Though I'm disappointed with DISH channel selection - I foolishly ASSUMED that I'd get network HD 'cause all my locals broadcast in HD -erghh!- I want to keep ESPN2-HD and DISH, IF only for the fact that I've spent $200 -plus for the install.

So, I guess my question is: Is there a work-around or some way to materially improve SD picture? Can anyone explain/solve the manner in which the standard signal gets "distorted"?
TIA, Jim


----------



## Neil Derryberry (Mar 23, 2002)

That doesn't make much sense.. until recently I had a 30" crt hd set from a different manufacturer and sd was just fine.. are you zooming or stretching the picture?

Give us some details on your setup.. how are you connecting your components to the set.. be verbose! We have to guess if you don't give the details.


----------



## jerryez (Nov 15, 2002)

Do you have the brightness and contrast turned down as low as you can set it and see the picture. If not, try it.


----------



## Jim Gunther (Feb 20, 2006)

Thanks for the response guys. I actually started a thread on AVS (CRT) forum (sorry new poster won't allow me to link URL=645581) after the TV technician told me that "the technology that makes HD great makes SD lousy" "It's a trade-off I'll have to live with"
That response was not helpful, in fact, I took it as a challenge.

I tested the set by restoring the Comcast cable signal and, that by employing the splitter (bypassing the set top box for analog channels) I was able to get an acceptable picture on the lower channels. I was also able to get a good HD picture using the Comcast (Scientific American) STB. (BTW: Cable HD was thru Red/Green/Blue cables).

My DISH HD picture (thru 6' HDMI cable) is quite nice, but, the most SD channels (analog or digital) are pretty blurry/foggy (especially the background figures). 
I and the TV technician have fooled around with the brightness, contrast etc to no avail. So far as I know, the technician did not access any special.limited access service menus. 
As I said, I've sunk some $$s into the DISH, I think, I'd like to make to work but I don't think it should be this tough.
PS: The DISH installer said we had very strong signal from the birds.
TIA, Jim


----------



## mowingnut1 (Feb 17, 2006)

Jim, I have the same problem. I have posted elsewhere in this forum reicture quality. I have a 34" CRT and the HD is great, SD has the blur you mentioned. I wish I had a suggestion for you, but I haven't found anything that works,either. The SD picture was MUCH better with the 811. In fact, I'm considering going back to it even if it means losing the additional HD channels. Dishnetwork tech has been no help, stating that the 211 "met the benchmarks" for picture quality. If you find a solution, I hope you post it.


----------



## Jim Gunther (Feb 20, 2006)

Thanks Nut,

There's an awfully good chance that I'll go back to cable.
No ESPN2-HD (NHRA Drag Racing in HD) but, everything else.

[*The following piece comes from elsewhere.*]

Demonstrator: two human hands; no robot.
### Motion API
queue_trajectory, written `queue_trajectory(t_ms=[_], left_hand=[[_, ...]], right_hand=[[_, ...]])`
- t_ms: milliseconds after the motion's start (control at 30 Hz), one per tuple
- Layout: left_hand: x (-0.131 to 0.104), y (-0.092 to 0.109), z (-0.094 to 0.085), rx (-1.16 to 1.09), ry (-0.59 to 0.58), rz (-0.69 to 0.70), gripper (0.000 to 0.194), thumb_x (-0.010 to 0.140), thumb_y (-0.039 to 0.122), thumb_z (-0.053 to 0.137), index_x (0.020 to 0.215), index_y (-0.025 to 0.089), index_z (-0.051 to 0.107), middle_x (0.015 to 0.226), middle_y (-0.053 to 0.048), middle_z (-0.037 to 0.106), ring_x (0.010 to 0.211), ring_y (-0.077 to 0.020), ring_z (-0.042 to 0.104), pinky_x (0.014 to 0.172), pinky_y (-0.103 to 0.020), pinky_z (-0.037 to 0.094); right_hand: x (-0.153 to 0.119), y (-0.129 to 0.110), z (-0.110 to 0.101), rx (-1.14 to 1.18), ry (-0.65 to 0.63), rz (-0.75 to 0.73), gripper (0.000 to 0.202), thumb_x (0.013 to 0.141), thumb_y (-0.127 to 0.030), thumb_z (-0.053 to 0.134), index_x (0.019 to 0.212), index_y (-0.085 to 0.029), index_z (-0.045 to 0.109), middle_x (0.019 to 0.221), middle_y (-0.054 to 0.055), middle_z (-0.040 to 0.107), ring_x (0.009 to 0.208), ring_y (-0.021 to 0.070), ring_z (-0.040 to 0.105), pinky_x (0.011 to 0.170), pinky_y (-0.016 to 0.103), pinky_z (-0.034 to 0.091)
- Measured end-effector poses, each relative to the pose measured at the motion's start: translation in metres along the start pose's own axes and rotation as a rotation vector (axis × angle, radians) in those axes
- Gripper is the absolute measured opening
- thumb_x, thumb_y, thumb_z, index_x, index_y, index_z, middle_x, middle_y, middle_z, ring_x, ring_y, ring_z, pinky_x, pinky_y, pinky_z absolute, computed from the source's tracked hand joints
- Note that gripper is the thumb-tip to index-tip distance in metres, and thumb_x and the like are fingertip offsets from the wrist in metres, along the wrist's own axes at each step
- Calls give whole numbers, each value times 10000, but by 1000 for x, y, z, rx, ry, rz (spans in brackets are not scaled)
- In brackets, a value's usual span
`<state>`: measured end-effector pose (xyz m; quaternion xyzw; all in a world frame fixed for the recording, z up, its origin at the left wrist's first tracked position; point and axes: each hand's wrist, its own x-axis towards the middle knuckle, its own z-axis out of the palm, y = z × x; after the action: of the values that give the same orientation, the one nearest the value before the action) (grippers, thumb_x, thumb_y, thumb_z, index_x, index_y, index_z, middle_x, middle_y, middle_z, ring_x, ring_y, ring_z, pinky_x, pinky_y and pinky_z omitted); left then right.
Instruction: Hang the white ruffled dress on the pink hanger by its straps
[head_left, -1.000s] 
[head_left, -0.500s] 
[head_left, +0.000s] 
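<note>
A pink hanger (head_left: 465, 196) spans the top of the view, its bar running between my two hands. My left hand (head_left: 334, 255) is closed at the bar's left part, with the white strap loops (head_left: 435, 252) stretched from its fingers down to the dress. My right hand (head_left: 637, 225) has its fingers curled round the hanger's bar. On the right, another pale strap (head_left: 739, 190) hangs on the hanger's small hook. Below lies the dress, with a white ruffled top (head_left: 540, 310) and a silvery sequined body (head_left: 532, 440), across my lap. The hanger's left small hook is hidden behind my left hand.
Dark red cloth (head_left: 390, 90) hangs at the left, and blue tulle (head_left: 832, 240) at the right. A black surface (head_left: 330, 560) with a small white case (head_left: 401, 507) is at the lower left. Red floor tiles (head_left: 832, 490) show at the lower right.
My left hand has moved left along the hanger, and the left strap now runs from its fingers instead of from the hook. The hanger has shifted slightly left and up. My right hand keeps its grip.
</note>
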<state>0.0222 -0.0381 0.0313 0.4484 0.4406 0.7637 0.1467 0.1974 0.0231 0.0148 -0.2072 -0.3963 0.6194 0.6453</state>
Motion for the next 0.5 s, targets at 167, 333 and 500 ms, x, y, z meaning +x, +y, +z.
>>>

I'm gonna try an OTA antenna this weekend (just for fun) but, that seems to be going backwards and still doesn't solve the blur.


----------



## riche119 (Jan 11, 2006)

Have you tried the SD picture using an S-video cable? The SD picture from my 211 is fuzzy using component cables but clears up nicely when the S-video outputs are used. My TV has enough inputs to allow me hook up both and I switch inputs between component for HD and S-video for SD.


----------



## nitz369 (Dec 15, 2005)

This topic greatly interests me for a number of reasons. I am not happy but satisfied with DishSD on my 50"DLP. I have been reading lots of threads that ay the 211 dramatically improved SD PQ over the 811. I am not in contract with Dish and have been very happy. Although I am constantly seeing if anyone else has better deals and no one does.

I have Comcast for 3 months about 18 months ago and SD was absolutely horrible, in fact my wife woulnd't even watch it at all. So has Comcast gotten that much better? 

I left Comcast for Dish because Dish was extremely better. Anyone else switch from Comcast recently?


----------



## mowingnut1 (Feb 17, 2006)

Jim, I just recieved a reply from Dish re: my email about SD pq. They said there is a known issue with pq and have asked for specific reciever information. I'm currently on a business trip, but will call tech support and find out what they need when I get home. So, hopefully a fix is on the way. At least I know it's not my low def eyes!


----------



## BoisePaul (Apr 26, 2005)

After the seeing the improvement from the 811 to the ViP211 in terms of SD PQ, you won't find any complaints from me. I wonder if there is a specific sbset of receivers that are seeing "worse than normal" SD PQ....


----------